What stories are relevant to that reality?

Well, here’s one, and this one kind of is the update of The Questor Tapes that I’ve been waiting for all this time. Or did you think all that business about the skyscraper of modernity falling into its own footprint was just for show? You know we say it all the time: “the world changed, after 9/11”.

But do we ever really think about that, when we’re sitting down to catch up with what our old entertainment media’s been doing this week? Ten years ago: the end of history. We don’t have much insight to show for it, though. I mean, we have to live here now, so why aren’t we telling more stories about what it’s like to live here?

Well…

There is Person Of Interest. And you know, it’s perfectly okay to look at it as “just a show”; although I don’t know the last time I saw a show that was actually made properly, and professionally, as this one is. Why do you know I was beginning to think we’d forgotten how to make ordinarily decent television shows?
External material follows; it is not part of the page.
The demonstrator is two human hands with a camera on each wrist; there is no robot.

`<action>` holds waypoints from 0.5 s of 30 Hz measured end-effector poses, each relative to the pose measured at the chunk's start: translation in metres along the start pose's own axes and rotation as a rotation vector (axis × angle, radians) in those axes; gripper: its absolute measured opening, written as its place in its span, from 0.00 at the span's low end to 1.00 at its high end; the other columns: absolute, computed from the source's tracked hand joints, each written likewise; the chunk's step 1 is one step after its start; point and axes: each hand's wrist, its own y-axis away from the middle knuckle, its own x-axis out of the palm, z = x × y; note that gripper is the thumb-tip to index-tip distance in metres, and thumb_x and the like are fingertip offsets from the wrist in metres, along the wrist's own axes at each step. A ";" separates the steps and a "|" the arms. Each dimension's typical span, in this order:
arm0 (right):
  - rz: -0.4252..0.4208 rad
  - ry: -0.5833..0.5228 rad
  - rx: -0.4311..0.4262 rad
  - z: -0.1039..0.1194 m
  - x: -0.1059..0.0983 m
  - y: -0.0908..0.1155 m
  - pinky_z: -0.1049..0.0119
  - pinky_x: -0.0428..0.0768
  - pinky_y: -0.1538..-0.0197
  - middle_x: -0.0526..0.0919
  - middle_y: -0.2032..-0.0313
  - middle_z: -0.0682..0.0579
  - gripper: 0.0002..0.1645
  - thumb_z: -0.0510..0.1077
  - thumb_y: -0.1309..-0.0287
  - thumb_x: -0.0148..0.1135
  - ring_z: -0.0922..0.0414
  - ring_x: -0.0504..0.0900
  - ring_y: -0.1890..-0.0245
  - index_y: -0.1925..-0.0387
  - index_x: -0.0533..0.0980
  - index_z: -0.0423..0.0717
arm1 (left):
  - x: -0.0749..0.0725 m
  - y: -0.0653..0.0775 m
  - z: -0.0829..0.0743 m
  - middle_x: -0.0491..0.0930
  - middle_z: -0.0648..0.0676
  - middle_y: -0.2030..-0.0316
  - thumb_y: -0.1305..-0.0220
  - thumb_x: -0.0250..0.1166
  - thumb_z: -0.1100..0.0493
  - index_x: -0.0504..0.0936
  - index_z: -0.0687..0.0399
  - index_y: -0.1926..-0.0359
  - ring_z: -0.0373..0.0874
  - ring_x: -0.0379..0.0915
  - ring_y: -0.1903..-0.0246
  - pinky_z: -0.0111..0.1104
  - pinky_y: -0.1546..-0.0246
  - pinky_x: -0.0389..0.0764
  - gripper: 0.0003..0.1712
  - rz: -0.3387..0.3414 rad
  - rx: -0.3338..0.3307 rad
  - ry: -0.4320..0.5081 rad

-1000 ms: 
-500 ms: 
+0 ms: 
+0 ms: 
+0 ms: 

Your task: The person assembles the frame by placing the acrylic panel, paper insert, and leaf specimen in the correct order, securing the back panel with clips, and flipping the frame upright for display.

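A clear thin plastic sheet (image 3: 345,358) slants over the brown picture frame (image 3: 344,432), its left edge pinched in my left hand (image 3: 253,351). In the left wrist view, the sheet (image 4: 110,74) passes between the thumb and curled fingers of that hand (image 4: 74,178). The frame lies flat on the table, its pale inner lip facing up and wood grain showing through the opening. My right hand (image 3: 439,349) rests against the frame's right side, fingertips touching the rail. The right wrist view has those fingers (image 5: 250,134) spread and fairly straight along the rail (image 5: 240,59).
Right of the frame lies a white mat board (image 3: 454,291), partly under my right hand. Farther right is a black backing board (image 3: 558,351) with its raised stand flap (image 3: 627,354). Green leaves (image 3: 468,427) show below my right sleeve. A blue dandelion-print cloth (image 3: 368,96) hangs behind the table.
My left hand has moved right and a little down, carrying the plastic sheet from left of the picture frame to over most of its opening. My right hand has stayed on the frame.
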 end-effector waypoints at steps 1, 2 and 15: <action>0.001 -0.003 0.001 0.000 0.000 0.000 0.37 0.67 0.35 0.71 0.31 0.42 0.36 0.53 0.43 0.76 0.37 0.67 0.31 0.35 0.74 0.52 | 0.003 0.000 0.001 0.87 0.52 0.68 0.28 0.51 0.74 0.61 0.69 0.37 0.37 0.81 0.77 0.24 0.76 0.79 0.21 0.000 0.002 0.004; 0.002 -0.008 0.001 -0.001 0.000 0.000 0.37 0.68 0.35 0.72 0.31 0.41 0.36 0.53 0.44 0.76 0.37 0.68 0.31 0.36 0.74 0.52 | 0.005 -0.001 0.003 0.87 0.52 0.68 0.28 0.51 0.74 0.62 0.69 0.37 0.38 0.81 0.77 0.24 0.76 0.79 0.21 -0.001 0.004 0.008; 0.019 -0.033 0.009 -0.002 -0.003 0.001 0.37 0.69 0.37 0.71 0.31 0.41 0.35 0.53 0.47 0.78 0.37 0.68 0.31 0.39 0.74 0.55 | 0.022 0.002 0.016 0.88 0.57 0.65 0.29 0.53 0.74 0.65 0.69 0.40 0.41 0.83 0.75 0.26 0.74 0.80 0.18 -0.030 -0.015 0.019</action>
The TV people of today take the wrong lessons from cinema, as the comics writers of today take the wrong lessons from Watchmen: it’s supposed to be about seeing, not sweating. Everything strives for tactility, now, like an advertisement does — how close it gets, is what’s deemed to matter. How enveloped you are in it. Perhaps it is, again, a sort of misplaced zeal for identification? If we can just get people in through this portal, we can tune what they’re interested in, so they never even think of wanting to look for any wild fields outside this enclosure. And I really don’t want to conflate too much, here; but Christ our TV is boring as shit most of the time, isn’t it? And even the mainstream, full-network stuff should not be quite so boring, I think. Do we really need this many pinholes, is nature vs. nurture really still such a hot-button issue, is this really knowledge? For real, is this what passes for it now? Dollhouse may have started badly and ended badly, and been pretty frankly for shit in the middle, but at least the idea was beautiful…and at least there was an idea there, whether it was beautiful or not.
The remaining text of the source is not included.